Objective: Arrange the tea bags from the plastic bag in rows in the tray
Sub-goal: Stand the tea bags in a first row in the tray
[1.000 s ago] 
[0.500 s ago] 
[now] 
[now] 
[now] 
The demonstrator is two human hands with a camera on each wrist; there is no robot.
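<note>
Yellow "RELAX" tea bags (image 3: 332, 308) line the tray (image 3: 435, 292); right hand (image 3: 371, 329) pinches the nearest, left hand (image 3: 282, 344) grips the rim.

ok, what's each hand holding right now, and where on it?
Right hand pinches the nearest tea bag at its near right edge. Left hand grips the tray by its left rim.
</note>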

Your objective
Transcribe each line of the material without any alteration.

Solution to this task
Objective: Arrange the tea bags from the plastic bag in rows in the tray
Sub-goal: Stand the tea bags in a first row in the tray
[1.000 s ago] 
[0.500 s ago] 
[now] 
[now] 
[now] 
The demonstrator is two human hands with a camera on each wrist; there is no robot.
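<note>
Yellow "RELAX" tea bags (image 3: 332, 308) line the tray (image 3: 435, 292); right hand (image 3: 371, 329) pinches the nearest, left hand (image 3: 282, 344) grips the rim.

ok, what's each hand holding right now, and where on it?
Right hand pinches the nearest tea bag at its near right edge. Left hand grips the tray by its left rim.
</note>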

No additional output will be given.